L’ESS doit faire ses preuves en matière de vieillissement

Face aux enjeux du vieillissement démographique, l’économie sociale et solidaire a de nombreux atouts : place des mutuelles

Face aux enjeux du vieillissement démographique, l’économie sociale et solidaire a de nombreux atouts : place des mutuelles dans la protection sociale, place du secteur associatif dans l’hébergement et les soins à domicile, innovateurs sociaux dans la santé… Mais, confrontée aux assauts du secteur privé et à la transition numérique, elle ne doit pas se contenter d’affirmer sa différence mais apporter des preuves de sa plus-value. De nouveaux outils de mesure sont nécessaires.

« La France maltraite ses personnes âgées », estime le sociologue Bernard Ennuyer, en appuyant sur le fait qu’il n’y a pas de réelle politique publique du vieillissement (« la loi sur l’adaptation de la société au vieillissement ne définit pas qui sont les vieux ! ») et que la société oublie leur rôle économique dans la cohésion sociale (aide financière aux enfants, garde des petits-enfants, aide au maintien à domicile des parents).

La transformation majeure, c’est celle des cycles de vie

Pour autant, l’ESS a-t-elle une attitude différente vis-à-vis des seniors et de toutes les problématiques qui s’imposent à eux ? C’est ce qu’ont cherché à savoir les participants à la rencontre de l’Université populaire et citoyenne, organisée cette semaine dans le cadre de la Chaire ESS du Cnam sur le thème : « Économie sociale et solidaire et vieillissement, enjeux et perspectives ».

Un intitulé qui reprend peu ou prou celui du rapport publié en 2016 par la Fonda et Futuribles.

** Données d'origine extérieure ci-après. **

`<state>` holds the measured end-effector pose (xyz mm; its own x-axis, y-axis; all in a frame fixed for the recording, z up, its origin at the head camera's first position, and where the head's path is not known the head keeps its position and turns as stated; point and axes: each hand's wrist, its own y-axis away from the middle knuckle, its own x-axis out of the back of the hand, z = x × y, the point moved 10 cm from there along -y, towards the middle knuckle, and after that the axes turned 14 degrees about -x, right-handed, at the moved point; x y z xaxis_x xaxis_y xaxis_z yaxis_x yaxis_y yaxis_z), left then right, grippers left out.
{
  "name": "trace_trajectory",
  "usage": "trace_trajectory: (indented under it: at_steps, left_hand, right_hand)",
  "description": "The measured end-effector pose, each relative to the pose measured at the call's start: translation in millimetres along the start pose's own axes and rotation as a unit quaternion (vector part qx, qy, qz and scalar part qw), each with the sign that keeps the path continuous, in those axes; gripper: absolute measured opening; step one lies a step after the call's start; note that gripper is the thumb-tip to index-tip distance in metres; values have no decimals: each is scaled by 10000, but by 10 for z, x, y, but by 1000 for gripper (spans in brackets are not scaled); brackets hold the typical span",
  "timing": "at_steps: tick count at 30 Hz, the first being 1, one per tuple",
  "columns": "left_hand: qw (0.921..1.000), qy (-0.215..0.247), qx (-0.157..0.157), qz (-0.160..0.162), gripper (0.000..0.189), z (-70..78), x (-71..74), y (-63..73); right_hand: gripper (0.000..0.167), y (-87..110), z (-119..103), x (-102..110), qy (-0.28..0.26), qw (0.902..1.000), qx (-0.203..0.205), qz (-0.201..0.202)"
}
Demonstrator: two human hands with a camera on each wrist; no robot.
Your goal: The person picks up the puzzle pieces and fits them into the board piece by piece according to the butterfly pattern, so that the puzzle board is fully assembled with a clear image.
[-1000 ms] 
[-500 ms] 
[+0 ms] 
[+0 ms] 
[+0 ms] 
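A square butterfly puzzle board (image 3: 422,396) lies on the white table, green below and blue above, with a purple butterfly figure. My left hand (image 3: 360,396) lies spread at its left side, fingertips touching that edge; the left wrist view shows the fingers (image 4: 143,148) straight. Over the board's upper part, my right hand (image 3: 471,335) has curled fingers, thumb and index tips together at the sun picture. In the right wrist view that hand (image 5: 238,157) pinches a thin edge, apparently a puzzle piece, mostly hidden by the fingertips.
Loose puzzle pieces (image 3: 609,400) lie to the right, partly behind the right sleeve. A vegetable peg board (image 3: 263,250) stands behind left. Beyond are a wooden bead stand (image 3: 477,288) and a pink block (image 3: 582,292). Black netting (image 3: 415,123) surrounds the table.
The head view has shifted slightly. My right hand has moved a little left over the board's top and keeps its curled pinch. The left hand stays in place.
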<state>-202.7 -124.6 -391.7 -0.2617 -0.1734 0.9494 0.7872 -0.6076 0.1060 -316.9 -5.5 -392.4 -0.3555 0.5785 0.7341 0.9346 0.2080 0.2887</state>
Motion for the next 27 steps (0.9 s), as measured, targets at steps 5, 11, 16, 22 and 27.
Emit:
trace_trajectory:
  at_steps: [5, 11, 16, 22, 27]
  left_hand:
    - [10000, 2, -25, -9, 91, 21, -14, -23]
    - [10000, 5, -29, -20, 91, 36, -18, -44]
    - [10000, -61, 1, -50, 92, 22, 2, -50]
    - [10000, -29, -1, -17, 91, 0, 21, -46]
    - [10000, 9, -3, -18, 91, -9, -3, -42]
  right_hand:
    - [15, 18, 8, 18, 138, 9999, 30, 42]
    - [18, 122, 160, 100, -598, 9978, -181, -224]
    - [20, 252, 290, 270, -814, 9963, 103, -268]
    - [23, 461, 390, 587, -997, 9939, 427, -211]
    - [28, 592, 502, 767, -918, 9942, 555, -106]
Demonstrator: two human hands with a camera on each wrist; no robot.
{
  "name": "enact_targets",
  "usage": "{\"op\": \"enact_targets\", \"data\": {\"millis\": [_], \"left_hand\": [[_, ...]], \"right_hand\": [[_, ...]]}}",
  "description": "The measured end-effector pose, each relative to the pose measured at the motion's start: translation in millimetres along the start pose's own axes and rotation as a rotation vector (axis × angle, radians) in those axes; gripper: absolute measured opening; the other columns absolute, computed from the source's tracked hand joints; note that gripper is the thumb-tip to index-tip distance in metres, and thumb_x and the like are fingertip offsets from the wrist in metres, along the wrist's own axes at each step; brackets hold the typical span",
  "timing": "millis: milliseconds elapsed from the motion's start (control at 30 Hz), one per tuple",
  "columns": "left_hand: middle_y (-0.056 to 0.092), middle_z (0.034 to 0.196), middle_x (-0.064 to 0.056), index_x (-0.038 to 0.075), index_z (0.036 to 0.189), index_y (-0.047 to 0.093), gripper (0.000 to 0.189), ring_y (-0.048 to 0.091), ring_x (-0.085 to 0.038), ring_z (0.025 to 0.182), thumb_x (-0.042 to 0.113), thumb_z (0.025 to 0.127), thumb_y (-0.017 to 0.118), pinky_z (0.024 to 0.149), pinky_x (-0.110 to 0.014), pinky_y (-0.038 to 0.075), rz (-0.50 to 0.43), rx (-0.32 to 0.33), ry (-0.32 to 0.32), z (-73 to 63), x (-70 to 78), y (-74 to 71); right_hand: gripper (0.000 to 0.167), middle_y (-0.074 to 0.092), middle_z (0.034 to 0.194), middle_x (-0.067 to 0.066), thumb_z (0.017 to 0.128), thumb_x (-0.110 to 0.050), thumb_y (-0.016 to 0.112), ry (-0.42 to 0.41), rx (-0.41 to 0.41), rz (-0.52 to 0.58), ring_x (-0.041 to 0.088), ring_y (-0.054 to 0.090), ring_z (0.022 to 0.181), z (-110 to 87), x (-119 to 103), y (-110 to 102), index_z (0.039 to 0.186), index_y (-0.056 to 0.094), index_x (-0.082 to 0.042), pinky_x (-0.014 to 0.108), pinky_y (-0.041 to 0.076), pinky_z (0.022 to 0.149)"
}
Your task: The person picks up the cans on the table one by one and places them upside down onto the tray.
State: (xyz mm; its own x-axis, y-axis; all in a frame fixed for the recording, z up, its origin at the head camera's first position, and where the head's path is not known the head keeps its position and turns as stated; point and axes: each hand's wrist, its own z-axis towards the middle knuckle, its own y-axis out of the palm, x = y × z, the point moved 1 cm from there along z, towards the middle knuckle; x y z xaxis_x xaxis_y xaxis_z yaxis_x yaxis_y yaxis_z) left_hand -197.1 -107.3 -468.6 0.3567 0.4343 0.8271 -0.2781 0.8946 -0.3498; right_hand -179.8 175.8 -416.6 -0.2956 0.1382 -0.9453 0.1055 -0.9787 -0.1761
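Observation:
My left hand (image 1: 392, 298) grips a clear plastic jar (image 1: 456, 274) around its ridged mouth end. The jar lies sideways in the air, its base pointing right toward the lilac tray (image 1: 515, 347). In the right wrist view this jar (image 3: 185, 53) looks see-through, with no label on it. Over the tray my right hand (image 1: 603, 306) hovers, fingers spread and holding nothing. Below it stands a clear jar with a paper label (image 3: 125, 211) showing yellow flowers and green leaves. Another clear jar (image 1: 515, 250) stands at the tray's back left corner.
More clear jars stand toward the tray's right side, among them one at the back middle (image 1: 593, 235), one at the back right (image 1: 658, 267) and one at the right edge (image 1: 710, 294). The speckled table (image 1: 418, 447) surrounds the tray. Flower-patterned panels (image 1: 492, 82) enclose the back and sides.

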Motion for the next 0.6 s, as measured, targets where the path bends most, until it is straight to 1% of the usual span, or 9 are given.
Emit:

Présent au Cnam, Yannick Blanc, président de la Fonda, a évoqué les apports qui pourraient être ceux de l’ESS : « face aux approches marchandes de la Silver Economy, nous nous sommes demandés si l’ESS ne pouvait pas porter des alternatives. L’ESS met en avant ses spécificités (non-lucrativité, gouvernance, participation des usagers) non seulement dans les institutions qui s’occupent des soins et de la santé, mais aussi dans les activités qui concernent les jeunes seniors. En termes de prospective, nous pensons qu’il n’est plus possible de parler de catégories d’âge, mais de parcours des individus, car la transformation majeure du vieillissement démographique, c’est celle des cycles de vie ».

Plus de 300 initiatives de l’ESS liées à la thématique de « l’or gris »

Pour y répondre, les acteurs de l’ESS fournissent des réponses nombreuses et locales. Le rapport de la Fonda et de Futuribles a ainsi repéré plus de 300 initiatives de l’ESS liées à la thématique de « l’or gris », comme les Villages Répit Familles pour les aidants, la Scic Innovillâge dans la Creuse, les Intergénéreux (devenus le programme Mona Lisa avec le service civique), Duo for a Job (mentorat intergénérationnel financé par les Social Impact Bonds), etc.

En-dehors du secteur sanitaire et social, l’ESS est aussi particulièrement positionnée dans le secteur de l’habitat et de l’hébergement. Lors de cette même réunion au Cnam, Aline Di Carlo, assistante sociale et doctorante, a présenté un panorama de l’habitat alternatif pour les personnes âgées : béguinage, cohabitation intergénérationnelle (comme avec le Pari solidaire), domicile partagé, habitat participatif. « La particularité de ces expériences est d’associer pleinement habitants et aidants au projet et à la vie du projet, comme dans les conseils de vie », souligne Aline Di Carlo.

Il y a une vraie différence entre un Ehpad associatif et un Ehpad lucratif

Mais quand il s’agit d’évaluer les plus-values des solutions apportées par l’ESS au vieillissement, les réponses sont plus complexes…

Pour Bernard Ennuyer, il n’y a pas de doute qu’il y a une vraie différence entre un Ehpad associatif et un Ehpad lucratif ; il constate aussi que les soins à domicile portés par des associations ont une vraie dimension sociale.

Selon Yannick Blanc, c’est bien autour de la question de l’évaluation que l’ESS doit faire ses preuves : « les objectifs du privé lucratif ne sont pas ceux du secteur associatif. Et pourtant c’est le secteur privé qui mesure les plus-values dans le secteur sanitaire et social.

Pour parvenir à mettre en avant l’impact de l’ESS, par exemple avec ses apports non monétaires, la Fonda vient de lancer une nouvelle étude avec l’Avise et le Labo de l’ESS afin de construire de nouveaux instruments de mesure ».

C’est vraisemblablement à cette condition que l’ESS pourra consolider sa place dans les structures impliquées dans l’accompagnement du vieillissement démographique.